Bukan karena Allah ingin menyakiti, tapi justru karena Allah terlalu sayang. Bayangkan seorang anak kecil yang sedang disuntik. Ia menangis, merasa disakiti, bahkan mungkin marah pada ibunya. Tapi si ibu tetap memeluknya, menahan tangisnya sendiri. Ia tahu, jarum yang menyakitkan itu perlu, agar anaknya terhindar dari sakit yang lebih besar.
Begitu pula Allah. Ia peluk kita dengan ujian. Mungkin sakit, mungkin kita menangis, tapi pelukan itu adalah bentuk kasih yang ingin menyelamatkan. Menjauhkan kita dari dosa. Menarik kita agar kembali ke jalan yang lurus. Menghapus dosa-dosa yang tidak mampu kita hapus dengan amal biasa.
---
Aku jadi teringat satu hadits:
"Sesungguhnya seseorang akan diangkat derajatnya di surga oleh Allah. Maka ia bertanya: 'Ya Rabb, dari mana aku mendapat ini?' Maka Allah menjawab: 'Karena istighfar anakmu untukmu.'" (HR. Ahmad)
Kalau doa orang lain saja bisa mengangkat derajat kita, bagaimana dengan sabar kita atas ujian yang Allah berikan? Mungkinkah justru itu cara Allah mengangkat kita, karena kita tak mampu meraihnya sendiri?
Kita sering terlalu takut diuji, padahal ujian itu bisa jadi jalan istimewa menuju surga. Karena jujur saja, jika hanya mengandalkan amal pribadi—yang bolong sana-sini—bagaimana bisa kita layak meminta surga?

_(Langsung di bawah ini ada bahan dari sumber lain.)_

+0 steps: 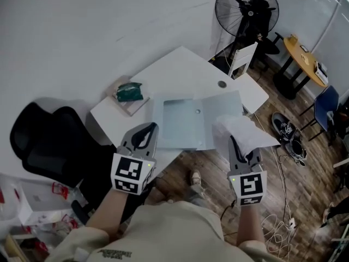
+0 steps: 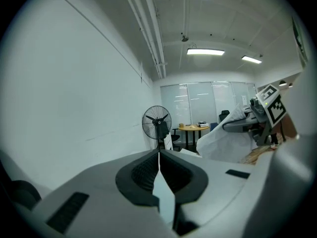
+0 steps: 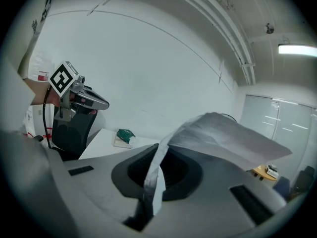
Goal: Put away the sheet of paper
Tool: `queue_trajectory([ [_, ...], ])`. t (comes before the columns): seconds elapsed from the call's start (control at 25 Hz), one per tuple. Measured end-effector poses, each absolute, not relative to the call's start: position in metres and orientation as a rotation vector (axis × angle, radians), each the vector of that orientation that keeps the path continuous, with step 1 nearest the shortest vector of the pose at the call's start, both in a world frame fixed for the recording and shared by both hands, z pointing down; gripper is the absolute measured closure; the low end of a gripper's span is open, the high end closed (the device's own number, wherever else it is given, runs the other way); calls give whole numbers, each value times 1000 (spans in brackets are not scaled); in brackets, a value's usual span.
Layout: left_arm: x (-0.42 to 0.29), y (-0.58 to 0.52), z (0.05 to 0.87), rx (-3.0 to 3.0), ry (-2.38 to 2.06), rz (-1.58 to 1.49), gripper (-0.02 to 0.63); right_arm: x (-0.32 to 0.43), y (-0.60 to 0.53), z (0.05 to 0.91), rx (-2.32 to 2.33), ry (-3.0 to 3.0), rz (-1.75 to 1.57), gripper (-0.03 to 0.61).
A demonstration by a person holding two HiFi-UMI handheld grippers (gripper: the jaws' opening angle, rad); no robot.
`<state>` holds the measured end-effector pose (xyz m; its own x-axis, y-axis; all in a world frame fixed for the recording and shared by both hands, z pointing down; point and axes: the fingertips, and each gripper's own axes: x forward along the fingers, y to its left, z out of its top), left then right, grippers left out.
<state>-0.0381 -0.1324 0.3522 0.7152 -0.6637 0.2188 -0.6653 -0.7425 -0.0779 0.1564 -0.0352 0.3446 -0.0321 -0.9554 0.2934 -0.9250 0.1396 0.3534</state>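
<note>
The sheet of paper [image 1: 244,131] is pinched by its near edge in the right gripper [image 1: 234,144], whose jaws are clamped tight on it. From there it bows up and away in a crumpled arc. In the head view it hangs off the near right corner of the open folder [image 1: 182,121], raised clear of it rather than lying on it. The right gripper view shows the paper threaded between the jaw tips and fanning out wide beyond them. The pale blue-grey folder lies spread flat, its pocketed half to the left and its plain flap to the right. Just off the folder's left edge hovers the left gripper [image 1: 150,126], jaws closed tip to tip. A pale blue sliver shows in the gap behind the tips, and I cannot tell whether anything is caught there. The folder rests on a white table [image 1: 180,67]. Left of the folder on that table a green packet [image 1: 130,91] sits on a flat board. Beyond the folder's far right stands a black fan [image 1: 246,7], and to the folder's near left a black chair [image 1: 46,141].
</note>
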Motion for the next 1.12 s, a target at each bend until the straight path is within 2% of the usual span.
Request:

Allah Maha Tahu. Mungkin itulah sebabnya Dia mengirimkan ujian. Karena Dia ingin kita pulang, tapi kita terlalu lemah untuk berjalan sendiri. Maka Dia tuntun kita dengan cara yang terasa berat—tapi sebenarnya itulah yang paling ringan untuk mengangkat kita, jika kita bersabar.
---
Meski tetap manusiawi jika sedih, menangis, atau merasa lelah. Tapi aku ingin melatih hatiku untuk yakin bahwa segala ujian tidak ada yang sia-sia. Allah tidak sedang menghukum, melainkan Allah sedang menyelamatkan, dengan cara yang mungkin tidak sepenuhnya dapat kita mengerti sekarang.
Semoga Allah kuatkan hati kita. Sungguh, jalan menuju surga itu tidak mudah. Tapi jika itu adalah jalan yang Allah pilihkan untuk kita, maka semoga kita mampu menjalaninya dengan penuh harap dan keyakinan. Bahwa setiap luka yang kita lewati, setiap air mata yang jatuh, tidak akan sia-sia di sisi-Nya.
Karena Allah tidak pernah menyia-nyiakan sabar dari hamba yang Ia cintai.